8. Вектор экспрессии, содержащий полинуклеотид по п. 7, функционально связанный с регуляторными последовательностями, которые обеспечивают экспрессию антитела или его антигенсвязывающего фрагмента в организме-хозяине или в бесклеточной системе экспрессии.

9. Клетка-хозяин, содержащая экспрессирующий вектор по п. 8, для экспрессии антитела или его антигенсвязывающего фрагмента по любому из пп. 1-6.

10. Бесклеточная система экспрессии, содержащая экспрессирующий вектор по п. 8, для экспрессии антитела или его антигенсвязывающего фрагмента по любому из пп. 1-6.

11. Способ получения рекомбинантного антитела или его антигенсвязывающего фрагмента, включающий культивирование клетки-хозяина по п. 9 или бесклеточной системы экспрессии по п. 10 при условиях, которые обеспечивают экспрессию антитела или его антигенсвязывающего фрагмента и извлечение экспрессированного антитела или его антигенсвязывающего фрагмента.

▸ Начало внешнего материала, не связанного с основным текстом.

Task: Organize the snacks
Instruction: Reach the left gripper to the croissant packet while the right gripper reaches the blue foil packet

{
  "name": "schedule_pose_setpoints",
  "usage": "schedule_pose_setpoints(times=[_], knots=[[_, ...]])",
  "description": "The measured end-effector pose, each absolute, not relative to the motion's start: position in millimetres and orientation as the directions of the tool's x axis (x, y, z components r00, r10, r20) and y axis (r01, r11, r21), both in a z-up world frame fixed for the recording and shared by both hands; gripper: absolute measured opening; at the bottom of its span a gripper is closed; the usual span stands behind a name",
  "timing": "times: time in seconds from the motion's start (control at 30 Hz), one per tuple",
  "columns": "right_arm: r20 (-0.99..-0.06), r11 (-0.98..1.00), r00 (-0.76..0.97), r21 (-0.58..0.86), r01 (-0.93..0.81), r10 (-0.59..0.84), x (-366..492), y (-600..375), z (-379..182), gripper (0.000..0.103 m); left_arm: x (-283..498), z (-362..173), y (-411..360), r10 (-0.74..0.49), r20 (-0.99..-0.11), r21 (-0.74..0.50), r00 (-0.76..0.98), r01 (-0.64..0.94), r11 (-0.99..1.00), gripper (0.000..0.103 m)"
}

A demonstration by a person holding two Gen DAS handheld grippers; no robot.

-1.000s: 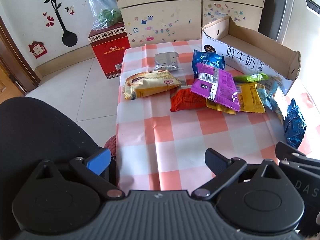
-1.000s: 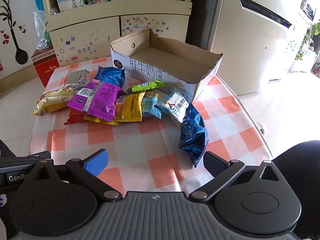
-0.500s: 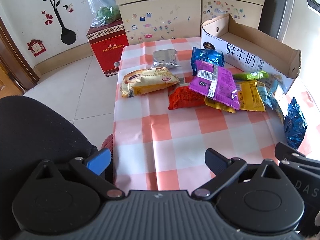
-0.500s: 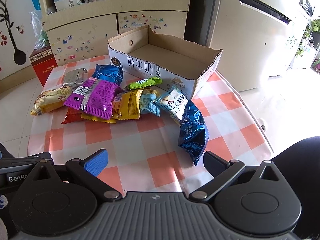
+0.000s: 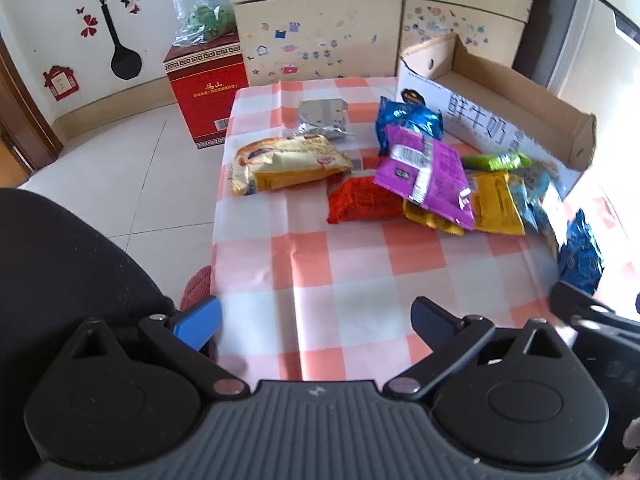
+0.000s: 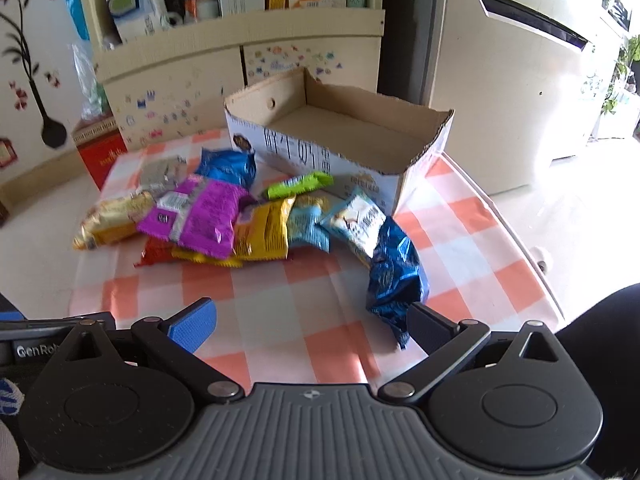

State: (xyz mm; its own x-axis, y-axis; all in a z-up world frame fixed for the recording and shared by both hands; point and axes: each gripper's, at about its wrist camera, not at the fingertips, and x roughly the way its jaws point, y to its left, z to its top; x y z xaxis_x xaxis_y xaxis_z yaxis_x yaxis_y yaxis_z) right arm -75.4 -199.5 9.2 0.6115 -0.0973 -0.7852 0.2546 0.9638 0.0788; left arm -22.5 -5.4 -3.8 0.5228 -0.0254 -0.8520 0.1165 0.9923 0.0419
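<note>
Hovering low at the near edge of the checked tablecloth (image 5: 352,268), the left gripper (image 5: 316,318) has its jaws spread wide w/ nothing between them. Right gripper (image 6: 310,326) is likewise wide apart and empty; its dark finger overlaps the lower end of the dark blue foil bag (image 6: 394,276) in frame, but contact can't be told.

Snacks sit mid-frame in a loose pile: purple packet (image 5: 426,174) on top of the red packet (image 5: 362,200) and yellow packet (image 5: 494,206), so both are partly hidden. Cream-yellow bread pack (image 5: 286,164) lies at the pile's left, silver foil pack (image 5: 322,118) behind it. Green bar (image 6: 300,185) lies just beside the cardboard box (image 6: 424,152), upper centre-right; its front print is blurred in the right view. Box looks empty, though its near floor is hidden by the wall. Light blue packets (image 6: 308,228) are smeared by motion blur. Right edge of the left view is washed out by glare.
</note>
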Motion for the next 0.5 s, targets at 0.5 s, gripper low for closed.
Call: schedule_pose_setpoints(times=[0.5], knots=[[-0.744, 0.928, 0.667, 0.225, 0.297, -0.033, -76.3, -244.1, 0.2, 0.103, 77.3, -6.8, 40.8, 0.022, -0.819, -0.016, 0.574, -0.061, 0.998, 0.101]])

12. Фармацевтическая композиция, имеющая агонистическую активность в отношении MET человека и/или MET мыши, содержащая антитело или его антигенсвязывающий фрагмент по любому из пп. 1-6 и, по меньшей мере, один фармацевтически приемлемый носитель или эксципиент.

13. Антитело или антигенсвязывающий фрагмент по любому из пп. 1-6 или фармацевтическая композиция по п. 12, предназначенная для использования в терапии.

14. Антитело или антигенсвязывающий фрагмент или фармацевтическая композиция, предназначенная для использования по п. 13, при этом указанная терапия предназначается для:

- лечения или предотвращения поражения печени у пациента-человека, необязательно острого поражения печени или хронического поражения печени,

- лечения или предотвращения поражения почки у пациента-человека, необязательно острого поражения почки,

- лечения или предотвращения воспалительного заболевания кишечника у пациента-человека, необязательно язвенного колита,

- лечения или предотвращения диабета у пациента-человека, необязательно диабета I типа или II типа,

- лечения или предотвращения неалкогольного стеатогепатита у пациента-человека или

- лечения или содействия заживлению ран у пациента-человека, необязательно пациента, имеющего диабет.